Storm jumped on the alternative fuels bandwagon and noting the need to get off of fossil fuels if for no other reason than to combat "the rising" cost of gas, which according to the August 22 Early Show, has actually fallen 11 cents a gallon in the past 2 weeks: "Right, we've been talking about a lot of these things, even with just the rising price of gas. For a number of reasons, this dependence on fossil fuels needs to be addressed. So, what's your recommendation?"
Storm wasn't challenging Tidwell, she was merely asking him to gaze into his crystal ball and talk about global warming. In response, Tidwell piously volunteered that he drives a hybrid car, a Toyota Prius, and that if every American followed his lead, America would cut gasoline consumption by 50%: "Well, I drive a hybrid car, a Toyota Prius, gets about 50 miles to the gallon.
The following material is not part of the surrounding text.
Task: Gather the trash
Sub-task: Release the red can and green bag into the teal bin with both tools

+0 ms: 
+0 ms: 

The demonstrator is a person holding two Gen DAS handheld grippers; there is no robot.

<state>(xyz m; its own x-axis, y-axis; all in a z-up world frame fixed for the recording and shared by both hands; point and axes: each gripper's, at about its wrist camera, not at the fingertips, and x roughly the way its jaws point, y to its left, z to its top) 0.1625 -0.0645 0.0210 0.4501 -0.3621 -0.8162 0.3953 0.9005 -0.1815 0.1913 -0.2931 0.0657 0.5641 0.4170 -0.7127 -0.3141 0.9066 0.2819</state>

If every car in America ten years from now had the same hybrid technology that's in my driveway right now, we would cut our use of gasoline in half as a nation, and that alone would reduce our CO2 emissions by about 25%."
This caused Hannah Storm to lament that Americans just don't take global warming seriously: "As a nation, are we really crying out for any kind of reform? Global warming is something that just doesn't seem to resonate with people."
However, Tidwell believes that people are starting to pay attention to Al Gore's documentary on the subject and what's happening with the weather: "Well, I think it's starting to. Al Gore's film really, I think, has made a difference. A lot of people who were skeptical of all political stripes saw that film and really saw that this is real. I think that we're all seeing in our daily lives extreme, strange weather, even here in New York. Thunderstorms in January in Washington D.C., where I live. A tree almost hit the White House from an extreme storm just a couple of months ago. It's happening all around us. Sea levels are rising. Hurricanes we're seeing. Three of the six most powerful hurricanes ever recorded in the Atlantic basin in the last 150 years happened in a 52-day time span last Summer. That would be Katrina, Rita, and Wilma. We're seeing hurricanes become more intense. We're seeing other impacts from global warming..."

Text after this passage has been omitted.